Friday, May 4, 2012

A BUNCH OF MUNCH

The Scream has made history. No, not the movie SCREAM, but the painting that inspired the killer's mask. The rare work, an 1895 pastel of "a terrified man clutching his cheeks along an Oslo fjord" by Norweigan artist Edvard Munch, sold this week, in its original frame, at a Sotheby's auction for $119.9 million.

The bidding war, which took about 12 minutes, was won by a participant on the phone, presumably an American.

A painter during the famous fin de siecle era that marked the end of 1800's romanticism and ushered in the industrial age, Munch rendered four versions of his most famous work, this one being the third that he had done.

The seller had it in his family since his childhood and remembered it being hidden from the Nazis in a barn along with a number of Munch's other works. The profits are said to be going to build a new Edvard Munch museum near the town of Hvitsten, Norway, where Munch painted.

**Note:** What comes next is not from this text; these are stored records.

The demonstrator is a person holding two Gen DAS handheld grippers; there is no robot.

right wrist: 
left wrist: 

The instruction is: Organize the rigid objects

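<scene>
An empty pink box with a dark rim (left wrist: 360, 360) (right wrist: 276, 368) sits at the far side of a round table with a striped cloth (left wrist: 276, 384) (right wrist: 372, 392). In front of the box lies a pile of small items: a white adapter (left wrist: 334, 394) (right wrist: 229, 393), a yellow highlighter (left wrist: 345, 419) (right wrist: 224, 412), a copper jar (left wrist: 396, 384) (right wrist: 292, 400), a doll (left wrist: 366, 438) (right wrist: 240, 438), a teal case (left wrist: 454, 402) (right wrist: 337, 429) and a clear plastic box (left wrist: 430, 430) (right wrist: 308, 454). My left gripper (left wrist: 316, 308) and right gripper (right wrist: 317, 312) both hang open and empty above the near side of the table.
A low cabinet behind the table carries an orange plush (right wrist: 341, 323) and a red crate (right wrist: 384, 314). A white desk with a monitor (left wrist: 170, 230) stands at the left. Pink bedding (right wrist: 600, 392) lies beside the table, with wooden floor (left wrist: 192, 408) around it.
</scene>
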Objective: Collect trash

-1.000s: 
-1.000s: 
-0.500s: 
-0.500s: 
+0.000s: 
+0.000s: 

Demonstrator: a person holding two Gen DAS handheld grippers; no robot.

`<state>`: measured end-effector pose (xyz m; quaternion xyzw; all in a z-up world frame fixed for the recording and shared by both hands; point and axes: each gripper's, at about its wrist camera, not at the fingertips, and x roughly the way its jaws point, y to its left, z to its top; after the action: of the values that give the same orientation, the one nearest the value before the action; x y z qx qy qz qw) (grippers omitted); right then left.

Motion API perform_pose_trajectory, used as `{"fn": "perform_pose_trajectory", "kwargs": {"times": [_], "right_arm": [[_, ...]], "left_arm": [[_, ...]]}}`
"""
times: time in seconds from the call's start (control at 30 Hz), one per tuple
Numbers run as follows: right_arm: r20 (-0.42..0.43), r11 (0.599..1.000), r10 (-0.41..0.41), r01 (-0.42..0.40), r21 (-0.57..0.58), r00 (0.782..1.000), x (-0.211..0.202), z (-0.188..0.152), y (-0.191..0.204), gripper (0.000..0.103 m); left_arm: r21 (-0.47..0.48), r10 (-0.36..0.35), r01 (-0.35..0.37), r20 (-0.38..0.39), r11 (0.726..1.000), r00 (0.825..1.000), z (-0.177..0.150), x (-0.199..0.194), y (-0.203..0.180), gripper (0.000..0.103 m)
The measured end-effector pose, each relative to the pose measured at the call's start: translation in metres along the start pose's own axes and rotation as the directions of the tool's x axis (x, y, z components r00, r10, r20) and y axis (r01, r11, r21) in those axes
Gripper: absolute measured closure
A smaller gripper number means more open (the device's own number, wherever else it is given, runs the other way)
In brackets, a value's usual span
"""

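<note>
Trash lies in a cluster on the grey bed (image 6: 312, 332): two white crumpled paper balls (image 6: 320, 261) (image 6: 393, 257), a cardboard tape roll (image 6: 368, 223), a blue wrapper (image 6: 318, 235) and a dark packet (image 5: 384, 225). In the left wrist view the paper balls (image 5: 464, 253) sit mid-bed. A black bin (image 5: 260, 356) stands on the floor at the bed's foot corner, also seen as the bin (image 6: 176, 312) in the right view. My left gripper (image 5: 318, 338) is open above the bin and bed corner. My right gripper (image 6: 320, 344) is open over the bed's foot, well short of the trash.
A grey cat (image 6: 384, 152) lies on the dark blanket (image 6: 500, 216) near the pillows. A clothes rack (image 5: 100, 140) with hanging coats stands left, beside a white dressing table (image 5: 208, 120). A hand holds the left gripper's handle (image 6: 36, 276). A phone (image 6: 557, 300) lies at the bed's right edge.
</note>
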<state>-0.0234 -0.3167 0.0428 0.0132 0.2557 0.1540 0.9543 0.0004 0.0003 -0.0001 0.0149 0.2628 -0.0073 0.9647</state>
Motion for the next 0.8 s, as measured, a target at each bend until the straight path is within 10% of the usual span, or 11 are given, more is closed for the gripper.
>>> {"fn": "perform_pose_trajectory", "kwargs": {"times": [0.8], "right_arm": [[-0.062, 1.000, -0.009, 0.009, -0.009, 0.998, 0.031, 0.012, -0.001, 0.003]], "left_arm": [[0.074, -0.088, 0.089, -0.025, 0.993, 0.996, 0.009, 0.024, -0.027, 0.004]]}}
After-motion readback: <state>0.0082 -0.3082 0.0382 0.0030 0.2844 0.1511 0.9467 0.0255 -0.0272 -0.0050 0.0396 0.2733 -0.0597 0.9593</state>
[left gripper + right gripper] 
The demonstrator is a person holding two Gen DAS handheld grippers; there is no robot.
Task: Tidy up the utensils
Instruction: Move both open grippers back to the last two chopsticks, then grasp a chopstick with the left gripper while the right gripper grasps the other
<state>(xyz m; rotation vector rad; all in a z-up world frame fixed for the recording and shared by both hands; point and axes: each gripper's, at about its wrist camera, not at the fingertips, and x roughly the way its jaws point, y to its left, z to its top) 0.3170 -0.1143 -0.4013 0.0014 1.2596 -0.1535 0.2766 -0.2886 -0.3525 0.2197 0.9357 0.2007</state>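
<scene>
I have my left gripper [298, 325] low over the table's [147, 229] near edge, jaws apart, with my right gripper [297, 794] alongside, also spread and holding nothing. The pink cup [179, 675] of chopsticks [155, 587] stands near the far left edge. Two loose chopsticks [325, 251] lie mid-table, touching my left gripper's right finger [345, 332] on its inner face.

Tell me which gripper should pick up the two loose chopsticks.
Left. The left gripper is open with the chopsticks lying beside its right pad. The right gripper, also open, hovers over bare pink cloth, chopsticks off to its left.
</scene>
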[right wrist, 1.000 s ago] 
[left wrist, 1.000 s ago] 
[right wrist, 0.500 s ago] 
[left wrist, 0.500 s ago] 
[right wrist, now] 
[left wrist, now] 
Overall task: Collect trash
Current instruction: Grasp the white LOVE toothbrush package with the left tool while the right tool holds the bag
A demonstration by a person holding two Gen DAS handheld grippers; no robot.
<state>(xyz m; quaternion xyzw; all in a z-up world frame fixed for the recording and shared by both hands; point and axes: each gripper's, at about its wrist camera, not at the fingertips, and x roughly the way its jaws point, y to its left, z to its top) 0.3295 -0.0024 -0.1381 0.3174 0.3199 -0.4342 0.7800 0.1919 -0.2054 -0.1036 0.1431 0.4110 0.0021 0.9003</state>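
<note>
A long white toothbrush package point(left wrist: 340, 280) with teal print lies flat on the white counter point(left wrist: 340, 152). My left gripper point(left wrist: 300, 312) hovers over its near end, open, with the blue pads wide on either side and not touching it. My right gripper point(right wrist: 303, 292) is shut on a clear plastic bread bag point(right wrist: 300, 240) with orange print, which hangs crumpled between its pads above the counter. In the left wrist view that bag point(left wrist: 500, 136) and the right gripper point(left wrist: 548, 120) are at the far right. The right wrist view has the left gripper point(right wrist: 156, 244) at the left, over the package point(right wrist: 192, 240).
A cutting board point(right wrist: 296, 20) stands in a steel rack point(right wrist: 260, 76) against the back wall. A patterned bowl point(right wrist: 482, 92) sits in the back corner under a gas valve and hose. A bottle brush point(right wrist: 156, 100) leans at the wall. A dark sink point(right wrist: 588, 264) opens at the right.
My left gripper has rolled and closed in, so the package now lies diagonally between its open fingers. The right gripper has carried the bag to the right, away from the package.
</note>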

The Scream is mainly remembered by horror fans a the mask visage that the killer, Ghost Face, wore in the eponymous movie directed by Wes Craven

A Wall Street Journal article describes the work as "a bald, skeletal figure standing at a suicide spot on Oslo's horseshoe-shaped bay where people could often hear screams from a nearby insane asylum, according to art historians. Munch's sister who had been diagnosed with schizophrenia was housed in that asylum".

The previous highest-selling work of art ever at auction was Pablo Picasso's 1932 portrait of his mistress.